The Magician King: A Novel
by Lev Grossman
Review by Drew Bittner
Viking Hardcover ISBN/ITEM#: 0670022314
Date: 09 August 2011 List Price $26.95 Amazon US / Amazon UK / Show Official Info /
After the events in The Magicians, Quentin Coldwater is a king in the magical otherworld of Fillory. And he's bored. Seeking new challenges, he leaps on the most mundane task--traveling to a small, remote island to ask about delinquent taxes--to escape the dreary life of royalty.
That's pretty much the start of The Magician King by Lev Grossman. Quentin, his friends Eliot and Janet, and his former friend Julia now rule over Fillory. A search for a magical rabbit ends in disaster and a death, which spurs Quentin to find something practical to do. He is tired of petty adventures and the life of a king; turns out, there's really nothing to do.
When word comes in of the Outer Island, whose taxes have not been paid recently, Quentin seizes it as a reason to rebuild a sunken sailing ship, stage a contest to find a perfect bodyguard, and travel to see what's going on. Julia decides to go along, which forces Quentin to deal with the circumstances of her being there at all. (Quick spoilerish note: Julia was a friend of Quentin's who discovered magic largely on her own; her abilities now are very different from his and her powers are unpredictable.)
The Outer Island proves to be no great mystery, but Quentin does learn of a mythic golden key said to be the one that winds up the world.

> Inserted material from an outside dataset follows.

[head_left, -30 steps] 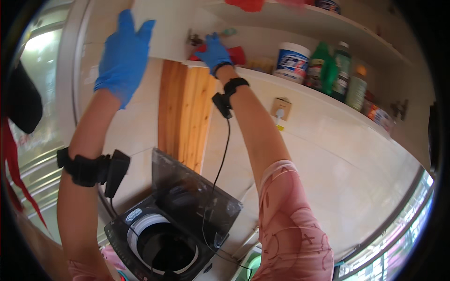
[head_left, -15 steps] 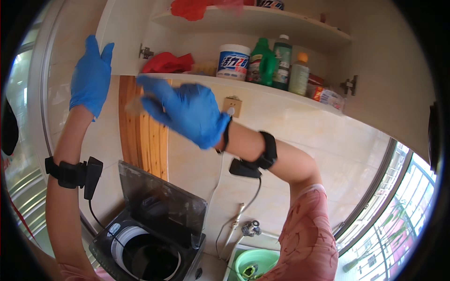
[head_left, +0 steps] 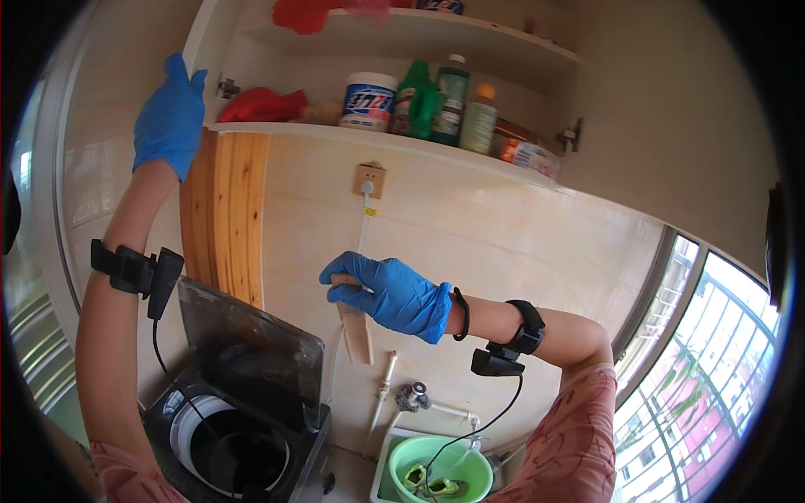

When he seeks it out, he and Julia end up back at Brakebills, his old school... and the start of a much bigger quest than he could have imagined.
As the story progresses, Grossman fills in Julia's tale with flashbacks about what happened to her while Quentin learned magic. Having figured out quite a bit on her own, Julia pursued magic singlemindedly but made some mistakes along the way. The end result was that she acquired formidable power but... she wasn't the same afterwards. And figuring out how very much Julia has changed is one of Quentin's most unexpected problems.
Another problem is the return trip to Fillory. Quentin and Julia seek out an old friend of Quentin's, only to find that that route is closed. If he wants to get back, then, he'll have to seek out a legendary monster and ask for a favor.
But he'd better work fast, because the discovery of this key has upset a natural balance--and now Quentin must extend his quest to the very edges of the world, lest Fillory come to an end.
Grossman has written a witty, eloquent follow-up to his bestseller The Magicians. Where the first novel was something like Catcher in the Rye Meets The Wizard of Oz, this is more like C.S. Lewis's Narnia quest-books. Quentin and Julia undertake a quest that leads them to several strange and frightening places (including that return to Earth), but instead of talking lions they have to deal with adult problems, like betrayal, broken friendships, loss of faith, and a search for their true purpose.
The story also treats magic as an addictive thing on its own, alongside alcohol, drugs and sex (which the characters have also experimented with), and the dangers of becoming dependent on magic to solve problems. Quentin learns (the hard way) that he must develop other qualities if he wants to be a hero.
Quentin continues to grow, gradually sloughing off his callow and sometimes inadvertantly cruel self as he discovers his place in the world. Julia likewise evolves away from the magic-throwing goth girl she had become. Grossman makes their path to adulthood and responsibility a difficult but exhilarating one, full of the stumbles everyone faces magnified (of course) by magic.
It's an exceptional work and entirely the sort of thing Harry Potter fans should read when they're ready for "the next thing."